Yes, that means that there was a moment when a team of Americans with clipboards were standing on the surface-of-the-moon blast zone that had once downtown Hiroshima and writing in their notes, “Need to make the bombs bigger.” They researchers discovered that in the midst of all of destruction and carnage and unspeakable horror, a surprising amount of life had survived. People in basements, people under water, even people who were simply lying down on the ground had survived.


So this gets back to the difference between Bert the Turtle in 1951 and me in the 1980s. The bombs of the 1940s and 1950s were of a type and size that - while powerful and god-awful-terrible - were strictly speaking, survivable in a lot of scenarios. That is to say, a child inside a single story brick or cinder block school building a few miles from the hypocenter of the blast could, if immediately upon seeing the flash, drop to the ground below a heavy wood and metal desk and maybe maybe maybe survive. “Duck and cover” was not actually nihilistically laughable advice in 1951.


But 30 years later in Reagan's America, we had every right to laugh. By then America had developed the B83 hydrogen bomb which offered 1.2 megatons of destruction at the push of a button. Whereas the Hiroshima bomb was equivalent to 15,000 tons of dynamite, the B83 clocked in at 1,200,000 tons of dynamite. Just to be clear: that is 15 thousand vs. 1 million 200 thousand.


By the time my friends and I were laughing at dumb old Bert the Turtle, mankind had very easily transitioned from having three bombs that destroyed cities to tens of thousands of bombs that destroyed species.


That is the important part. The real history is not - as we are so often taught it, when we are taught it at all - that humanity went from being simply really good at killing, to suddenly jumping the shark in the sky above Hiroshima in 1945 by suddenly becoming capable of utterly extinguishing itself entirely.

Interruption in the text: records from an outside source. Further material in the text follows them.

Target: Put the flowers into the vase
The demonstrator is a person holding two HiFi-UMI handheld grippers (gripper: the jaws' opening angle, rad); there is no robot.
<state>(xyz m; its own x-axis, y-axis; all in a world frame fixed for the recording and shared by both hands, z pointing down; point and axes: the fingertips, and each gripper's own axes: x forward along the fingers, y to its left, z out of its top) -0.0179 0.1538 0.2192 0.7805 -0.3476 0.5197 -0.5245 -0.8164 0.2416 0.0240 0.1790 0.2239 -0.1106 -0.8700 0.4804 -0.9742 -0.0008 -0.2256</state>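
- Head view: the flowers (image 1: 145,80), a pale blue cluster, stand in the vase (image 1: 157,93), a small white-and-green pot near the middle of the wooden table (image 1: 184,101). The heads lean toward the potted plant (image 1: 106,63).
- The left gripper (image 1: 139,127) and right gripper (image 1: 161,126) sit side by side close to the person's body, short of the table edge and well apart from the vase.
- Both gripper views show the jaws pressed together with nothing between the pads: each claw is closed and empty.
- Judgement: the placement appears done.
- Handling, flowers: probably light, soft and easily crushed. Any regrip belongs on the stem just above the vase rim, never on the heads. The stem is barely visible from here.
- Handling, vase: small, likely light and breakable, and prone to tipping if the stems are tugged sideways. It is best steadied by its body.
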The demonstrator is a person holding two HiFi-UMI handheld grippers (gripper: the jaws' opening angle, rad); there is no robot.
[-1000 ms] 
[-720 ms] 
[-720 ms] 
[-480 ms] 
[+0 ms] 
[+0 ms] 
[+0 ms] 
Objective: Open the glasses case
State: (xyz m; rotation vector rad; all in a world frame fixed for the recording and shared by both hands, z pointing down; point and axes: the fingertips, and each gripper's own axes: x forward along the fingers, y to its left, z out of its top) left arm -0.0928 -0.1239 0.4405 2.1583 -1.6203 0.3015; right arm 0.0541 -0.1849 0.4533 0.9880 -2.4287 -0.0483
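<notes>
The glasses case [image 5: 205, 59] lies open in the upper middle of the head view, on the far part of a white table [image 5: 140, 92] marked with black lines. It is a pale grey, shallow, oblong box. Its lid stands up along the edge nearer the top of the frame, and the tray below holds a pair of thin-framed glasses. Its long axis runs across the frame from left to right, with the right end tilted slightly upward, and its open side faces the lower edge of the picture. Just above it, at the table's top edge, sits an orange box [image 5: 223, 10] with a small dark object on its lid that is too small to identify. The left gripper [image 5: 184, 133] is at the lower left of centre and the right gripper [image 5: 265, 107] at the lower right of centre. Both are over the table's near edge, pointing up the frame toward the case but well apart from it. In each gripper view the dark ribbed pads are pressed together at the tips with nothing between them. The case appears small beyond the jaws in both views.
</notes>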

It didn’t happen that way.


We built three bombs. We dropped two of them on other humans. Then we carefully surveyed the destroyed landscapes, the sagging melted flesh of the survivors, the skin of the women whose kimono patterns were burned onto their bodies, the children whose eyelids had been seared from their faces, the blackened remains of bodies incinerated by light, and then we said, “We’re gonna need some bigger bombs.”


The decision to build the fourth bomb was even more important than the decision to build the first.

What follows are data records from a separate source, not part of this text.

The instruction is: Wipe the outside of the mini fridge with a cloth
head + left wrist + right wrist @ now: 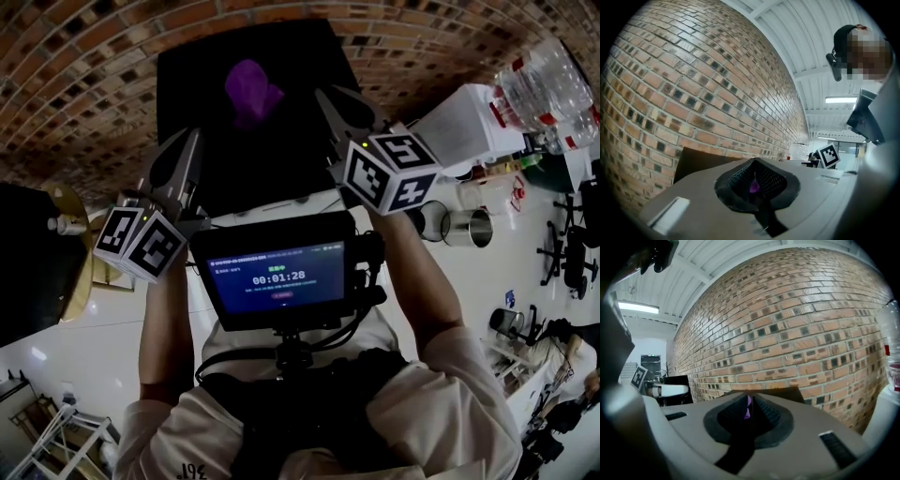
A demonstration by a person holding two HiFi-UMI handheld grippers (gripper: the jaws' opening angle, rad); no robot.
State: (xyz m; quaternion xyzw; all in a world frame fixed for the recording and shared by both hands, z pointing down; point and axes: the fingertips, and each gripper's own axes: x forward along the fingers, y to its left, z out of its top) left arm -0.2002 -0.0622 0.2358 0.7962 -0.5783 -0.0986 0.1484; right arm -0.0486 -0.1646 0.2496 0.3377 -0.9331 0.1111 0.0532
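A monitor [277, 277] is seen nearest, mounted at the chest. Beyond it the left gripper [187, 141] is clenched on nothing, and the right gripper [339, 105] is held barely parted, also empty. The purple cloth [251, 91] is seen crumpled on top of the black mini fridge [281, 159], between the two grippers. Either wiping ahead or wiping finished is fitted by this. The fridge's front and sides are hidden, so cleanliness cannot be judged.

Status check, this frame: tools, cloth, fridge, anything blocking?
Left tool shut, empty. Right tool slightly open, empty. Cloth bunched on fridge top, untouched. Nothing between tools and cloth.
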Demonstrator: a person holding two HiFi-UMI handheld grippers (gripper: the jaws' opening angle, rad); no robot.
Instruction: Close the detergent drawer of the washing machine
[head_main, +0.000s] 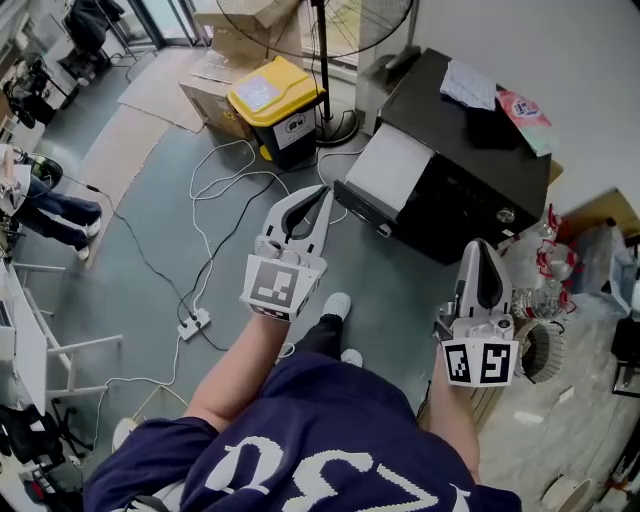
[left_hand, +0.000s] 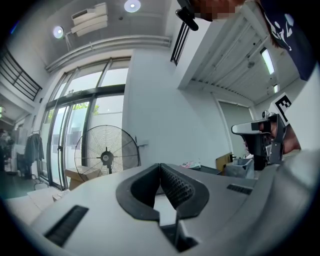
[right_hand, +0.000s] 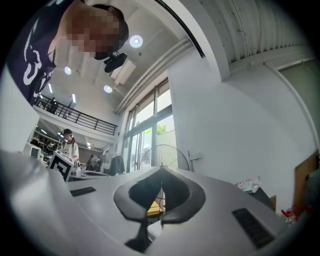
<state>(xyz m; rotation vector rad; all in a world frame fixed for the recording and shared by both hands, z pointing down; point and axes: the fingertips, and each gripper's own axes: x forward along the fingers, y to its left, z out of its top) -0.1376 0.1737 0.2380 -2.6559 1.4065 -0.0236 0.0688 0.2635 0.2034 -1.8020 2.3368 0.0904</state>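
Observation:
The black washing machine (head_main: 470, 165) stands ahead at the right, its white front (head_main: 392, 165) facing left. A dark drawer-like strip (head_main: 362, 207) juts out along the near edge of that front. My left gripper (head_main: 321, 193) hovers just left of this strip, apart from it, jaws shut and empty. My right gripper (head_main: 479, 246) floats in front of the machine's near side, also shut with nothing in it. In the left gripper view the closed pads (left_hand: 172, 185) point toward a white wall. The machine's black top (left_hand: 205, 170) shows beyond them.
A yellow-lidded bin (head_main: 275, 105), cardboard boxes (head_main: 215, 75) and a standing fan's base (head_main: 338, 126) lie beyond the left gripper. White cables and a power strip (head_main: 193, 323) trail over the grey floor. Bottles and clutter (head_main: 545, 270) crowd the right. Another person (head_main: 50, 210) is far left.

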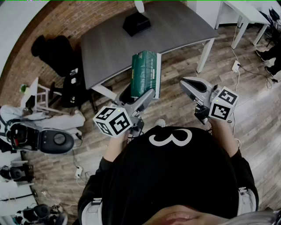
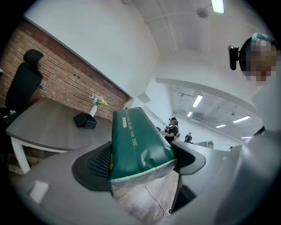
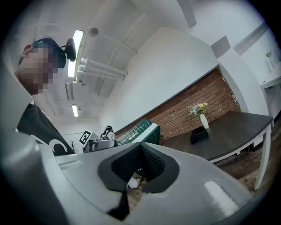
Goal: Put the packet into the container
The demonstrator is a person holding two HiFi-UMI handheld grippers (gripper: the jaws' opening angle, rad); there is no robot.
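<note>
A dark green packet (image 1: 146, 74) with a pale bottom seam hangs in the air just in front of the grey table (image 1: 175, 30). My left gripper (image 1: 147, 91) is shut on it. In the left gripper view the packet (image 2: 136, 140) fills the gap between the black pads (image 2: 97, 161). The black container (image 1: 136, 23) stands at the table's far side, beside a white vase with flowers (image 2: 94, 109). To the right, my right gripper (image 1: 189, 84) is held at about the same height, shut with nothing in it; its pads (image 3: 151, 163) meet in the right gripper view.
A black office chair (image 1: 55, 52) stands left of the table. A white table (image 1: 246, 13) is at the back right. Cables and a power strip (image 1: 235, 66) lie on the wooden floor. Equipment (image 1: 52, 139) sits at the left. People (image 2: 171, 128) stand far off.
</note>
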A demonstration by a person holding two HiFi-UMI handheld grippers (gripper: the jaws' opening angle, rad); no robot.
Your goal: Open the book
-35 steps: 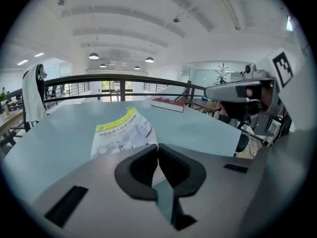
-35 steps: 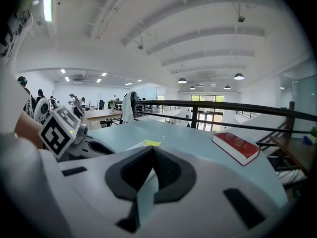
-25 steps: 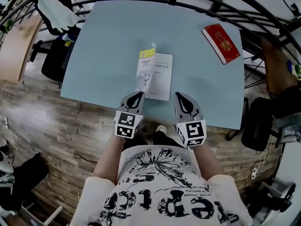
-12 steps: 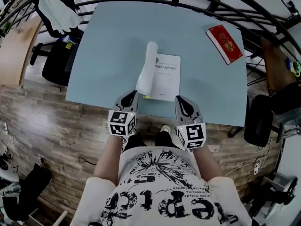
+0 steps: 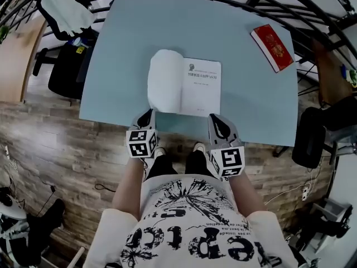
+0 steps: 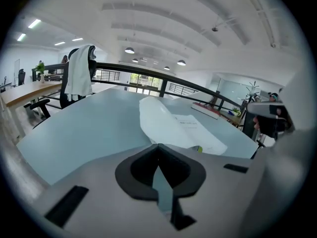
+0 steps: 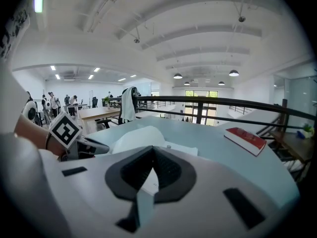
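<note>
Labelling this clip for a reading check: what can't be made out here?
- Print on the open book, right page: too small in head view, too oblique in gripper views.
- Its left side: under the curled white leaf, all views.
- Red book, cover lettering: too small, head view.
- Book's near edge, left gripper view: hidden behind the left gripper.
</note>
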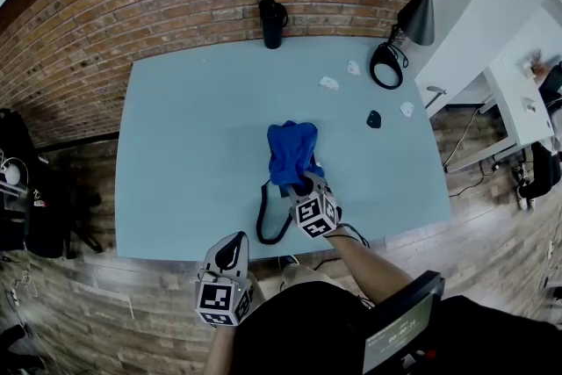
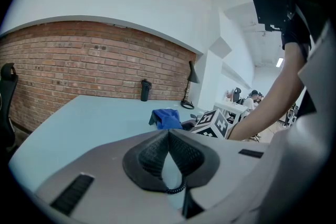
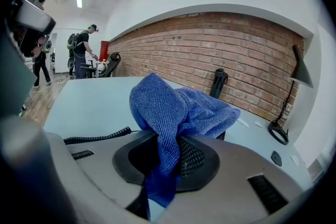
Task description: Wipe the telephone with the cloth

In 1951, when Bert the Turtle was turtle-ing along, minding his own business and trying to avoid monkey assassins, the Soviet Union had 5 atomic bombs. Five. A decade later they had more than 1,500. And America always had more than the Soviets did. By the time I was a kid, there were more than 70,000 bombs in the world. No amount of duck and cover can save you from that.


So the lesson - and now I remember why I was thinking about Mitch McConnell! - is that sometimes we don’t notice the BIG CHANGE. The point of no return isn’t always where we think it is. We did not develop the actual ability to destroy the world and the entire human race in 1945 or even 1951. It was on some random day sometime in the mid-1950s as the US and the Soviet Union raced to crank out bomb after bomb after bomb. One bomb, one city. One bomb, two cities, and on and on and on and suddenly we have one bomb for every city and two bombs for every city and on and on and somewhere in there we reached critical madness.


The day we developed the ability to actually annihilate ourselves went completely unnoticed.